How do you plan a sprint for the same product with two releases when the same team will be working on both releases during the sprint cycle?

To give some background, our product gets released out to customers every 6 months and we provide weekly automated releases with bug fixes and small features to those customers. Let's call that release Live. When we do a live release, we branch it off and increment the version number of the trunk, which we'll call Core. So if Core was 1.20, then branching Live off will make Core 1.21.

We try to avoid major changes to the Live release once it's signed off because we deal with critical data that can potentially cause serious harm to people if we get things wrong. We have QA and testing teams in place on each release and an automated builds and auto UI tests through TeamCity.

When it comes to planning, how should you plan a sprint across multiple versions and determine where that work should be done, e.g. which release? So if I have 20 hours of defects in the Live release I want to plan in, I want that to be part of my sprint alongside all the other Core feature work because they're both the same product. Anything done in Live will be merged back in Core.

Currently for planning I'm having to calculate and reduce the availabilities of the team members in alignment with how much work there is an plan the two sprints separately, which is a lot of work.

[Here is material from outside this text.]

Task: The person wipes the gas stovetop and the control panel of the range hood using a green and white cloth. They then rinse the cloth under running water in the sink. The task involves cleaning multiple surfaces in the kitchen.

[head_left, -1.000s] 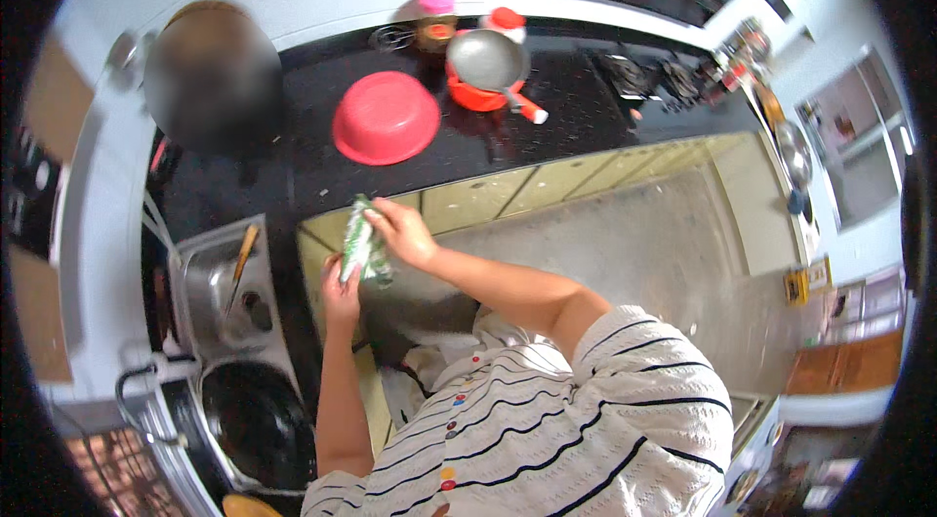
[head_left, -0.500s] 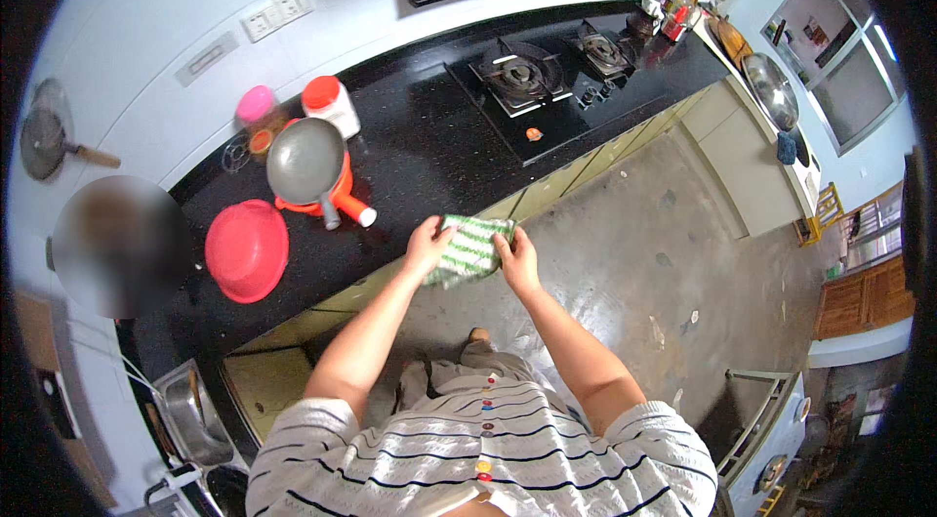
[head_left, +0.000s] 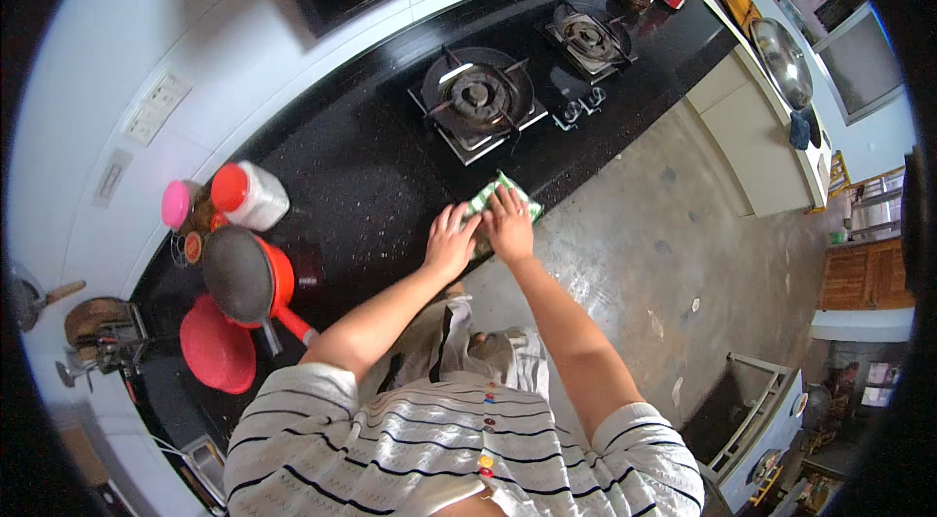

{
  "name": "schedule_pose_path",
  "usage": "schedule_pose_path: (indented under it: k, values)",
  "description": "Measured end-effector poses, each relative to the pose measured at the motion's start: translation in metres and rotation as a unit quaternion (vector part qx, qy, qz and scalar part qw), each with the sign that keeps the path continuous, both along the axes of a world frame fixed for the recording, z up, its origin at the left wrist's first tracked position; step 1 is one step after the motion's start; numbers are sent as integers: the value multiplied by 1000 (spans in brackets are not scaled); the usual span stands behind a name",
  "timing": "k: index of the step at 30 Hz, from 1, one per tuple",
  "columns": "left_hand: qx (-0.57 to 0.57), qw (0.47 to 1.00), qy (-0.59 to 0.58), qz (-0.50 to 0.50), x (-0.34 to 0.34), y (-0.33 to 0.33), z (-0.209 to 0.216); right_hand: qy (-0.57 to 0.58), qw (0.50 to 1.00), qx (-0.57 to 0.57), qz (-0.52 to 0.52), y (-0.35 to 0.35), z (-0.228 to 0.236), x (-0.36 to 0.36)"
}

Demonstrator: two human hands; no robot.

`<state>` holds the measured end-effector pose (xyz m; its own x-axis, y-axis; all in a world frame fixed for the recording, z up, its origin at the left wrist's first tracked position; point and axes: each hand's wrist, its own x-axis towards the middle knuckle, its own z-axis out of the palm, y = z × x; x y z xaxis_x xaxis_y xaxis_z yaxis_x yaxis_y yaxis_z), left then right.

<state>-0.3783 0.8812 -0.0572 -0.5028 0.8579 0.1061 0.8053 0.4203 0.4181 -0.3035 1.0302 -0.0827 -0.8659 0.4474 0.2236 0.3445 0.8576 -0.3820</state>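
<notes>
A green-and-white striped cloth [head_left: 528, 205] lies on the front edge of the black counter, just below the gas stove. My right hand [head_left: 509, 224] rests on top of it with fingers spread and stretched out, pressing it down. Beside it, my left hand [head_left: 451, 242] lies palm down with its fingers apart, the fingertips reaching the cloth's left side. Part of the cloth shows between the two hands; the rest is hidden under them. The nearer burner [head_left: 476, 97] of the stove stands just beyond my hands.
Left on the counter [head_left: 361, 175] are a red-lidded jar [head_left: 259, 197], a pink-lidded jar [head_left: 178, 205], a grey pan [head_left: 237, 273] on a red vessel, and a pink basin [head_left: 217, 346]. A second burner [head_left: 590, 37] and stove knobs [head_left: 579, 109] lie to the right.
The cloth, earlier held up in both hands before the counter, is now down on its edge. My hands have moved forward onto it, and the view has shifted right, nearer the stove.
</notes>
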Motion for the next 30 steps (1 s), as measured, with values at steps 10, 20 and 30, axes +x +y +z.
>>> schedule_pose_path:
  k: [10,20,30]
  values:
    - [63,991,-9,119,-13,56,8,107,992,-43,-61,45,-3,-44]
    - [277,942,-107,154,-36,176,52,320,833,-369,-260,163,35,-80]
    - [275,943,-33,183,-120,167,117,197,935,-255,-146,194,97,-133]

We use Axosoft for our planning, which has a product with many releases and each release can have many sprints. So if we use it as intended then we end up with a separate sprint for both Live and Core. We can give both sprints the same name and number, but as it's the same team working on both, management of the process is very difficult as velocities and availability are not shared between the two sprints. This leads me to believe that there should really only be one sprint.

I do wonder if we're just limited by Axosoft and what we should be doing is just putting a flag against each backlog item to say where it should be fixed/completed, however looking at similar products they seem to have the same issues.

2 Answers 2


Sprints are different than releases. Although the outcome of a Sprint is a "potentially releasable Increment", the team can produce a "potentially releasable Increment" at any point in the Sprint and the Product Owner can release it at any point.

In the context of the Sprint, the important thing to consider is if the work can get to Done before the end of the timebox. When you reach the end of the Sprint, the work planned should be Done - this would indicate that the team is capable of forecasting the work they are able to achieve. If there are mid-Sprint releases, then this would need to be considered as a subset of the work will need to be completed and Done before the end of the Sprint.

In your case, each work item (ticket, issue, etc.) should be labeled with where the work needs to end up. Otherwise, branching and branch management and such is outside of the scope of Scrum. The team, when planning, should be aware of work that is due before the end of the Sprint and consider this when organizing the work for the Sprint.


In Scrum, there is no correlation between Sprints and Releases. A release can contain the work done in multiple sprints, but at the same time can multiple releases be done during one sprint.

It should be possible to indicate for each ticket (user story, bug, etc.) in which release it is expected to be delivered and separately to indicate in which sprint it is planned that the team will work on it. If your tool does not allow that, then that is a limitation of the tool, but it is not given by the Scrum process.